I love the image of God incognito, submitting to baptism for repentance of sins, just like any one of us. I love that he is quite passive in this story, he is pressed into the deep by the prophet who proclaimed his coming, called out by the voice of the Divine who spoke the Word at creation, and propelled out of the water into his calling by the Holy Spirit.  Welcome to it, Jesus, life happens to you.  That’s how it is when you come to share humanity’s place.  And so he is baptized into our life of death, as we will be baptized into his death and new life.

I love the image of the waters of creation, flowing over the earth, dividing into oceans, then lakes and rivers, flowing millennia through the land, pumping out of deep springs and carving paths through rock and field and now rushing down the Jordan, against the human knees of Word made flesh.  In these waters of the beginning he finds his new purpose. The beginning of the good news of Jesus Christ, Mark says. (Mark 1:1)
Now in the waters of the earth he is cleansed and claimed, blessed and named.
And so are we.

Whether you were baptized as a baby, utterly unaware of what occurred, or you came into the waters on your own two legs, by choice submitting to the blessing, what happened from there was God’s work.  Holding you in the broad arms of the community of faith, God spoke words of truth to you with human voices, and by water and the Holy Spirit, God named you and claimed you as God’s own.
Hi.
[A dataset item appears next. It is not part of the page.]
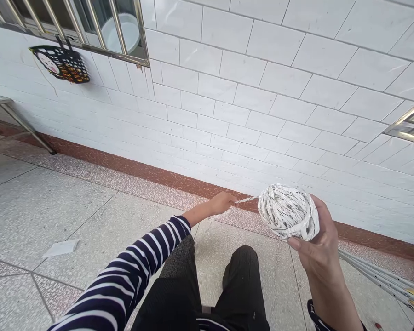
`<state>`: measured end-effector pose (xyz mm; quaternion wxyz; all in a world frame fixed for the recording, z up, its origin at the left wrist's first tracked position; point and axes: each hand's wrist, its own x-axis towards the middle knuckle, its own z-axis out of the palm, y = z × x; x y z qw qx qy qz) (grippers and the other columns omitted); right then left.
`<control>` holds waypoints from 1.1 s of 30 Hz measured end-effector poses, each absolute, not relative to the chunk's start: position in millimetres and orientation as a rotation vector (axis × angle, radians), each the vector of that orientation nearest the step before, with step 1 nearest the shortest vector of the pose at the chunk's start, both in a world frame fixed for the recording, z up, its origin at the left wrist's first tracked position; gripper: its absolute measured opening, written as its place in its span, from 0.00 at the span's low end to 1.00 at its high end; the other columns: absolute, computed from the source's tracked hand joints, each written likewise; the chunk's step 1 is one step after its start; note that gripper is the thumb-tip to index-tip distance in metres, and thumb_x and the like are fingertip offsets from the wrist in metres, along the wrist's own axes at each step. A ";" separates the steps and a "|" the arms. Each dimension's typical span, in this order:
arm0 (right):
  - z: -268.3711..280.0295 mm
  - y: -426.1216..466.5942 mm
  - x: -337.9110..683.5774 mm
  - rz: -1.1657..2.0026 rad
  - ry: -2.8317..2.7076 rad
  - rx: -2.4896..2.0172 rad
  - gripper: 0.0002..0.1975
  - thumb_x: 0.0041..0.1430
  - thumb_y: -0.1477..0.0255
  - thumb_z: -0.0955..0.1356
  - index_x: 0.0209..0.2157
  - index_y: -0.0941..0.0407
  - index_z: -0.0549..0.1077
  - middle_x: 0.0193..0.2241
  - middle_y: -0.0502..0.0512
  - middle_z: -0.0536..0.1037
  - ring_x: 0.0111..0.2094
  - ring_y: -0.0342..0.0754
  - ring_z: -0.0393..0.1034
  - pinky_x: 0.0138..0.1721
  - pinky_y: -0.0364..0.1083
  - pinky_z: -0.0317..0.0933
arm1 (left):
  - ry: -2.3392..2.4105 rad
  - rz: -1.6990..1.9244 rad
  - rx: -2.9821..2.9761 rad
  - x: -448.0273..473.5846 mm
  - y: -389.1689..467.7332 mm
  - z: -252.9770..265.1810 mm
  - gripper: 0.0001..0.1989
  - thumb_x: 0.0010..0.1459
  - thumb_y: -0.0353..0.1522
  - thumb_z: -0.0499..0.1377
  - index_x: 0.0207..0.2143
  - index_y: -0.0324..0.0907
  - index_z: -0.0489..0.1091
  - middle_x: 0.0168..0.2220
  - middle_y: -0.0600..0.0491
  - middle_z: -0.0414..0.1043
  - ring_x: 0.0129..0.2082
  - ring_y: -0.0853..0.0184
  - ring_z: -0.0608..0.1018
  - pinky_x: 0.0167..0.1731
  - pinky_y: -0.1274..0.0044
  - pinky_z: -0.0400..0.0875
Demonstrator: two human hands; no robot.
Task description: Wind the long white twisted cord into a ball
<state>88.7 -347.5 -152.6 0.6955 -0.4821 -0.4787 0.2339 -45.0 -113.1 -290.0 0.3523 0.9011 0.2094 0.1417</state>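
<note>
A wound ball of flat white cord [287, 212] with dark flecks rests in my right hand [322, 243]. The thumb presses its lower side and the fingers curl round its right and back. From the ball's left side a short length of cord [247, 200] runs taut to my left hand [223, 202], whose closed fingers pinch it. Both hands are held in the air in front of my knees. Part of the ball's far side and some right fingers are hidden.
Ahead stands a white tiled wall [207, 96] with a red-brown skirting. A barred window [72, 23] with a hanging basket [64, 63] is upper left. A metal-legged table [19, 118] stands left, a paper [61, 248] lies on the floor, and metal poles [374, 273] are at right.
</note>
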 end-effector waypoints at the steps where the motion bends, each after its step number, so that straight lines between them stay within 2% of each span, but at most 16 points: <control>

God said. You are my beloved, and I am your God, and I love you SO MUCH.

And then like the Word bringing life and the story beginning anew, before anything else, belonging to God became what defined you. Your journey for the rest of your life comes from this starting point.  The Spirit indwells you and compels you to follow.  To discover in every phase and relationship, every loss and every connection, every one of life’s endings and beginnings what this means for you, how you are meant to share in God’s love for the world.
In the mystery of this moment, in the water of the earth, God claimed you and marked you as Christ’s own forever. 

And so, when we gather in this place, and sit here between font and table- between the waters that give us life and the bread of life that feeds us, we remember who we are, and to whom we belong.

I read this week that we live in a homeless kind of time, a rootless, placeless kind of existence.  Our own homes are the places we stop off to sleep, passing others as they come and go, sometimes eating there but not always.  Our places of origin have mostly changed or disappeared, we’re always, it seems, on the move, in transition. 
To be people of hospitality, this author argued, we need a place from which to reach out and meet others. 
This is that place.  This is our home.  Not the physical location, but the claim of God on our lives- as the community that gathers in the love of God and shares the story of God, the water and bread and wine and prayer that summon us to find our selves again in the blessing of God.

And so as we begin again, each year, in our own lives and in the life together of this congregation, we come back to the place of our beginning. Because whatever happens to you from here, whatever else in this world would try to claim you or name you, would try to tell you who you are and how you are defined, this truth remains and can never be removed:  You belong to the God who shares our place. We have been cleansed and claimed, blessed and named.  In life and in death, we belong to God.

This makes us brave and open, able to share our lives with others, able to enter into even their darkness and pain.  Being held in the love of God allows us to hold others there as well.

So come to the font where we are cleansed and claimed, blessed and named.  
Come to the table where we are fed and freed.  
Find here again your life, in the life of God lived for us and with us. 
Find here again your purpose, in the love of God lived in us and through us.

Thanks be to God.
Amen.


1 comment:

Katie Munnik said...

Good strong words and beautiful images. Thank you for this. I'm glad to find your writing here.